>>>

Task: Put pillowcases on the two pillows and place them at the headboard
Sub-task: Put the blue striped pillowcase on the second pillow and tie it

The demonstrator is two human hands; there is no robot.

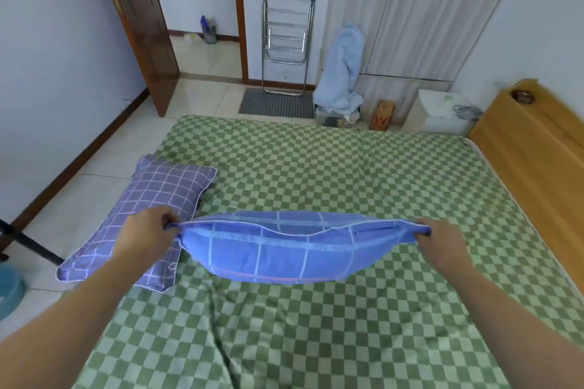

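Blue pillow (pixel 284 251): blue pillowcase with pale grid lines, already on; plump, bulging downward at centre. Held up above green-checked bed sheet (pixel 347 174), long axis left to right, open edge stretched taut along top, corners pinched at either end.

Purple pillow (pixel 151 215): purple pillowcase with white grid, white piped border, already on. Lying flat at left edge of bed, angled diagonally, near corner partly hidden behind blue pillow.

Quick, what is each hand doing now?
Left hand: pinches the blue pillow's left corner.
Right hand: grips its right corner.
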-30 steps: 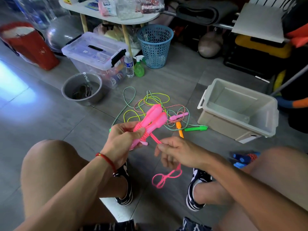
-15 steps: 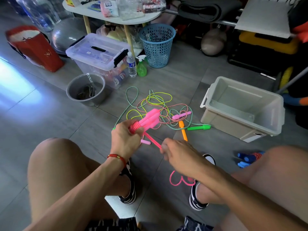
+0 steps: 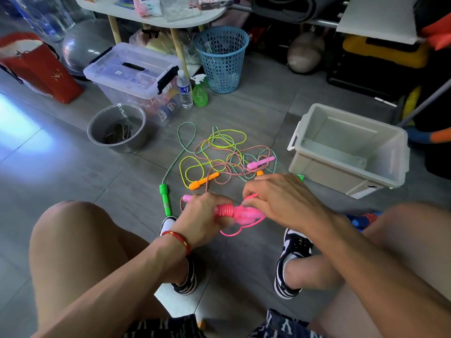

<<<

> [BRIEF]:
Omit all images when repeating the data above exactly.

> [EXERCISE RESPONSE]:
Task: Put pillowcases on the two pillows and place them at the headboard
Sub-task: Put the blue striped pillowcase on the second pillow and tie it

The demonstrator is two human hands; there is no robot.


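Blue pillow (pixel 284 251): blue pillowcase with pale grid lines, already on; plump, bulging downward at centre. Held up above green-checked bed sheet (pixel 347 174), long axis left to right, open edge stretched taut along top, corners pinched at either end.

Purple pillow (pixel 151 215): purple pillowcase with white grid, white piped border, already on. Lying flat at left edge of bed, angled diagonally, near corner partly hidden behind blue pillow.

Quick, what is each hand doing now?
Left hand: pinches the blue pillow's left corner.
Right hand: grips its right corner.
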-30 steps: 
-15 steps: 
+0 steps: 

No additional work remains on the exercise.